DIRECTIONS: Go through the entries below and work out how many lines include "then"; give only that number.

DATA FOR THIS EXERCISE:
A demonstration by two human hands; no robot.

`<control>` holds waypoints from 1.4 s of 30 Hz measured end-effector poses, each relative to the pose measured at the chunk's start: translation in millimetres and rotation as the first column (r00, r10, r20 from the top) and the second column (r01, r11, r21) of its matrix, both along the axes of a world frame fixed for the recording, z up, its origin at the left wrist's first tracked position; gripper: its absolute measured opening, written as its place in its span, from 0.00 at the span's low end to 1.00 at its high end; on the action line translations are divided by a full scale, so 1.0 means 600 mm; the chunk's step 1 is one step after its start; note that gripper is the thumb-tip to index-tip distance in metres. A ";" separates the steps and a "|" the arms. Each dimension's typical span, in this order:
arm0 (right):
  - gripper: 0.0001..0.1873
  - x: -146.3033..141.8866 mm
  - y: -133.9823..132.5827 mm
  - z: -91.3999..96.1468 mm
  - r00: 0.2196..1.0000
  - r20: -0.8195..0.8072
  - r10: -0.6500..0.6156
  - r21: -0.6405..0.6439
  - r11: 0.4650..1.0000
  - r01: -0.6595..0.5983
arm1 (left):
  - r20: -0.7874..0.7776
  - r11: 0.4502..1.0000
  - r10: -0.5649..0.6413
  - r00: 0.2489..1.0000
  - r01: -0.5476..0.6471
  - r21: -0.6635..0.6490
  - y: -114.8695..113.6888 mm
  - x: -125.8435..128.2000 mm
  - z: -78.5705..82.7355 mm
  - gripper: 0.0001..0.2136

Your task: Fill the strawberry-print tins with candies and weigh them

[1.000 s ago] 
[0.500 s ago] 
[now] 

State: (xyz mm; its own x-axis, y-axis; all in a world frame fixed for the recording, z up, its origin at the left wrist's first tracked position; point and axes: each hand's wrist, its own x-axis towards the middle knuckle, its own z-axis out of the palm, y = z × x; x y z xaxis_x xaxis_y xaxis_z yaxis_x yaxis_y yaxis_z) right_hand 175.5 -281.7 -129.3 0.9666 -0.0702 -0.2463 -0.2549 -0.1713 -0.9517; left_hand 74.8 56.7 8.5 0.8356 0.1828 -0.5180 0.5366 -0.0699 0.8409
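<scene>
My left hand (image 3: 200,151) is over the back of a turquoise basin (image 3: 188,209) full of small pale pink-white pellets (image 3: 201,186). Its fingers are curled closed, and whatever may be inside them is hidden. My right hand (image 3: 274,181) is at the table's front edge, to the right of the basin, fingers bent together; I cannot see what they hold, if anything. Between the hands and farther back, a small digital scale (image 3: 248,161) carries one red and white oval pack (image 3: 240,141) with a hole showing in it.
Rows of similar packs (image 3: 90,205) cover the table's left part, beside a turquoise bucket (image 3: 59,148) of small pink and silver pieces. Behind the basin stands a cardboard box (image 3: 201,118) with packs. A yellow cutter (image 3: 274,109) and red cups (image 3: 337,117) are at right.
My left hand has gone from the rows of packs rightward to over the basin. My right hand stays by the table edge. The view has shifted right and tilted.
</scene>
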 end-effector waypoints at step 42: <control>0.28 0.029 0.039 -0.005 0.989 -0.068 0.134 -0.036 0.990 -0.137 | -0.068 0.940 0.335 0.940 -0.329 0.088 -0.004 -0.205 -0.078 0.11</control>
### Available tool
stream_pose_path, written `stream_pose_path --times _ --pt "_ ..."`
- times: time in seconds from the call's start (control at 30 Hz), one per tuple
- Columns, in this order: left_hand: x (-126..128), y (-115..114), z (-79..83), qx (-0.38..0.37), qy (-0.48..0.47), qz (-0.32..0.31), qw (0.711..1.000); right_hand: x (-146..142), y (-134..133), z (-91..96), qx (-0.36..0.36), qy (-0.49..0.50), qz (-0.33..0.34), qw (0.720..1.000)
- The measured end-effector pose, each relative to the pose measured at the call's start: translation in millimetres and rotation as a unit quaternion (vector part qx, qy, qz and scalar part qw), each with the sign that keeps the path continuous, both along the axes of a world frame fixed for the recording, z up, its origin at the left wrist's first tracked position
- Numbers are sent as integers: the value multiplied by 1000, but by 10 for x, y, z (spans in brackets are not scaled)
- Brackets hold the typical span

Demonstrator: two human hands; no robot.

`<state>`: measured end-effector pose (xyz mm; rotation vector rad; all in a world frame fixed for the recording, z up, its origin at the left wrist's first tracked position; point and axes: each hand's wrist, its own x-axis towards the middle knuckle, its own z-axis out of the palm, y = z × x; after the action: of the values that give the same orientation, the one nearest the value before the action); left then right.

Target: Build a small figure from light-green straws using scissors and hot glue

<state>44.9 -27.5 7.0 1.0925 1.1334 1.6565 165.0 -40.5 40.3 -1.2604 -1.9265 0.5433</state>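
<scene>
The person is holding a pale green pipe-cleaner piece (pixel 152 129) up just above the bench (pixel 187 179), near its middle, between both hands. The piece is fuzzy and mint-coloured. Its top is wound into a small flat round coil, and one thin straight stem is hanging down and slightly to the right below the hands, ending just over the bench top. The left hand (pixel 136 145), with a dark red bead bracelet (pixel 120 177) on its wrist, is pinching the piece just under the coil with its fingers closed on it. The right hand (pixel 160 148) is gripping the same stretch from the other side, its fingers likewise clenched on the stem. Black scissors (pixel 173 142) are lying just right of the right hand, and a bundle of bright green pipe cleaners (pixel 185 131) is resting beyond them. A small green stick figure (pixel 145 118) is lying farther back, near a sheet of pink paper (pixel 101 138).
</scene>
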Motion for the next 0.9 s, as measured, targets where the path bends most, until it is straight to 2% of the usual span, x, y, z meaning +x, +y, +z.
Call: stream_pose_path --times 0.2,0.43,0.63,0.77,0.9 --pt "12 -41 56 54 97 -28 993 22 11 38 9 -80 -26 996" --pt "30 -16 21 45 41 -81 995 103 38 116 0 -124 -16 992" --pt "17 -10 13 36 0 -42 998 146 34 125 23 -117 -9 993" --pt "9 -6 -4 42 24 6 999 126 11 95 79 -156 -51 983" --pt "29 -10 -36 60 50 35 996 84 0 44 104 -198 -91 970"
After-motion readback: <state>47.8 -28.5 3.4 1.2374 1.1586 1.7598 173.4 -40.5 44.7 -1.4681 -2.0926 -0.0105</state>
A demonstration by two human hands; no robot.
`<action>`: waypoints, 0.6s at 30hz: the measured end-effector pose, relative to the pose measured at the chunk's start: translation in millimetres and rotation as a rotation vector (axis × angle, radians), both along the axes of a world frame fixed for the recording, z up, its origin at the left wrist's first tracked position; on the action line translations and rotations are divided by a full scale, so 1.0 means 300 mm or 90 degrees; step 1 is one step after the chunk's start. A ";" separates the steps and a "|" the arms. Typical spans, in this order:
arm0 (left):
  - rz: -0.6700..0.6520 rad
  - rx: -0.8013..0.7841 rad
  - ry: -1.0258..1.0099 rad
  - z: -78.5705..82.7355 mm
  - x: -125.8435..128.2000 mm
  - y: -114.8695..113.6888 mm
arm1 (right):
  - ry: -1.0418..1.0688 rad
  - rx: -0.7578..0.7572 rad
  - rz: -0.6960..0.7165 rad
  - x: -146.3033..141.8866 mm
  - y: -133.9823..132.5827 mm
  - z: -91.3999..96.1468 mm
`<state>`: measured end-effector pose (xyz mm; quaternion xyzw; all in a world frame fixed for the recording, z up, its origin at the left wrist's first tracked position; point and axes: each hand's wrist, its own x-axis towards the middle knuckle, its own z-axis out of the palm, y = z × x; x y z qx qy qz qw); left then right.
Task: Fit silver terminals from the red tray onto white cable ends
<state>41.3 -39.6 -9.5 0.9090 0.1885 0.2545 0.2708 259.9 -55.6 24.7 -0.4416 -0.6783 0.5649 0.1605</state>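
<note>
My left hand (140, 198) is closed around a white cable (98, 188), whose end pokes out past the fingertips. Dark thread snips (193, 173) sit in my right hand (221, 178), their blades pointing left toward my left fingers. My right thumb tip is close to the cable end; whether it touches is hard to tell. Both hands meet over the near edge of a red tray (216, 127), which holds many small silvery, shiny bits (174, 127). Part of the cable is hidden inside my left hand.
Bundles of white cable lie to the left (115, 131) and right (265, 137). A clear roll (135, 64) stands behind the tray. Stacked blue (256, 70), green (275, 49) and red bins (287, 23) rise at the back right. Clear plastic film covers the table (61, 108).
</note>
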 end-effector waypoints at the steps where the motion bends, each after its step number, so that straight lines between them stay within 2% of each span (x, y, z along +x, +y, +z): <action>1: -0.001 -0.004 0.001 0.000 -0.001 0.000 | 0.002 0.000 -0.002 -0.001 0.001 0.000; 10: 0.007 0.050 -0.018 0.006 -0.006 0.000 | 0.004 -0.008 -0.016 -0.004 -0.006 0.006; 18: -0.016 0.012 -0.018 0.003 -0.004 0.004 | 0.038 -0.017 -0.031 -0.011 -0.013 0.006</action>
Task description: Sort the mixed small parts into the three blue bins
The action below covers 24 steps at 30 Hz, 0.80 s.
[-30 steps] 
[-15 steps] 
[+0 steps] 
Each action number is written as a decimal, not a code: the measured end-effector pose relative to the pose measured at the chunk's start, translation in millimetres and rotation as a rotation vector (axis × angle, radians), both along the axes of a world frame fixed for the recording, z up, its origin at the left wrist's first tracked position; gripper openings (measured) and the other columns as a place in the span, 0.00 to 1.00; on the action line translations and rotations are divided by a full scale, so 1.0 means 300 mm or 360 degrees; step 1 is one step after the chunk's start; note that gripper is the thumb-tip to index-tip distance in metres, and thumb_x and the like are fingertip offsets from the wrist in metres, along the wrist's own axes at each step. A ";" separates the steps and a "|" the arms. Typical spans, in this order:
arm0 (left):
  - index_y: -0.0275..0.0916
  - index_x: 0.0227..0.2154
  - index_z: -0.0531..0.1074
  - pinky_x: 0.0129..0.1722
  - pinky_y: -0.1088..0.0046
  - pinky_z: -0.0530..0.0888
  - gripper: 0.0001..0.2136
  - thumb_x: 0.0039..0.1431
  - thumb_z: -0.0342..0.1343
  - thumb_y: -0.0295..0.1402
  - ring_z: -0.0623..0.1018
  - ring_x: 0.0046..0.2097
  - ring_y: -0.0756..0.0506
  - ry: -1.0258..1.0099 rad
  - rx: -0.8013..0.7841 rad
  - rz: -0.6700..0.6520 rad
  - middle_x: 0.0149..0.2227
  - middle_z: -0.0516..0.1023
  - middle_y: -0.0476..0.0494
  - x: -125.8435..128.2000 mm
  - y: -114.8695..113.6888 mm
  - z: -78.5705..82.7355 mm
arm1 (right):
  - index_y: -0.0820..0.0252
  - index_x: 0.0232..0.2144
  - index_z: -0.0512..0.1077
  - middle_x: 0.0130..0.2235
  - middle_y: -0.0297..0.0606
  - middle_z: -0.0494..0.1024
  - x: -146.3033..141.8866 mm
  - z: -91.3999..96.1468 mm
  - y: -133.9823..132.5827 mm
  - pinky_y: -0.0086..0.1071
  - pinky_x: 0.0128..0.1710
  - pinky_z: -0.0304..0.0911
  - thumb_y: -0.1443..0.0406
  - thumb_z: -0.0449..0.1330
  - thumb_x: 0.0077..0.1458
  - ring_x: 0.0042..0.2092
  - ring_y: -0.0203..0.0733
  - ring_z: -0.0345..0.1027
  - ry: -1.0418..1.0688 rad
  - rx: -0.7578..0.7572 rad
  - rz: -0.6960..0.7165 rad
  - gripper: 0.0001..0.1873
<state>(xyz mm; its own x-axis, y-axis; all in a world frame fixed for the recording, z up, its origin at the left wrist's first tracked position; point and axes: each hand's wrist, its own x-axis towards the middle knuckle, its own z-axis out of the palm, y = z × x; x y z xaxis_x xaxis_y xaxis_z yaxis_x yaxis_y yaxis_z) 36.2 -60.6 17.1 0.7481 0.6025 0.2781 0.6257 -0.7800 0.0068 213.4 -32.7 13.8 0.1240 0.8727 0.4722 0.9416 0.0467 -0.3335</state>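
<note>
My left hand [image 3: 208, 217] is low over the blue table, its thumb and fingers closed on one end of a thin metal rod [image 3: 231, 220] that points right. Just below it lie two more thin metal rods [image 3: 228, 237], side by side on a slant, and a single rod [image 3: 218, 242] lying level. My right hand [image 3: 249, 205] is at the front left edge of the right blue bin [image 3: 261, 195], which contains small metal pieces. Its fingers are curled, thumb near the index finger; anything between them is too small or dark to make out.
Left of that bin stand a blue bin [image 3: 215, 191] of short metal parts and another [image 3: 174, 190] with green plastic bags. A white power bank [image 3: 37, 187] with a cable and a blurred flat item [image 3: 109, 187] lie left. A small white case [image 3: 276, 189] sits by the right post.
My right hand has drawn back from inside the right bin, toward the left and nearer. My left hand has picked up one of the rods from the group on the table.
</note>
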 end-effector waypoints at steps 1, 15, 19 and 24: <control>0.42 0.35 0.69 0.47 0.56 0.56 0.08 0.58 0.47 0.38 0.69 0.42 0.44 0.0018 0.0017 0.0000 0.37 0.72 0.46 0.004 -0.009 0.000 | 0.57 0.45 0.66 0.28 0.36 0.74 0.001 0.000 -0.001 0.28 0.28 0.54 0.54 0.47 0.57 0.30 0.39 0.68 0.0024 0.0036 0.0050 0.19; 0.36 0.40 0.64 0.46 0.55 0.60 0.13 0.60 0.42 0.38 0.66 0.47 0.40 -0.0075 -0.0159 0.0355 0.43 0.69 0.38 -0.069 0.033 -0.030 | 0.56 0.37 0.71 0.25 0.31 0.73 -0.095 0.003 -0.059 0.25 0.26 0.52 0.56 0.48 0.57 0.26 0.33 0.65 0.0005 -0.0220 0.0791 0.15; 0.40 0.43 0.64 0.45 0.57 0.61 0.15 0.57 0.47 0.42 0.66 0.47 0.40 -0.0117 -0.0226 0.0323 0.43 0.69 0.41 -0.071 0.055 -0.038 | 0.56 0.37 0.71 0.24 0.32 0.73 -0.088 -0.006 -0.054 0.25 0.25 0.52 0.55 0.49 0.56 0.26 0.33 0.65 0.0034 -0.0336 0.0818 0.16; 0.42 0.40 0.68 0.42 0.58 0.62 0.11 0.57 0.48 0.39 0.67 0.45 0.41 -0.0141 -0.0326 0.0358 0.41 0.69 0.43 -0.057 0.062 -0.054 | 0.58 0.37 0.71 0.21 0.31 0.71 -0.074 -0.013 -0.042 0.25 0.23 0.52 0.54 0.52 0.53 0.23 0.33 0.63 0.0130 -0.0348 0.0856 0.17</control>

YOUR RESPONSE: 2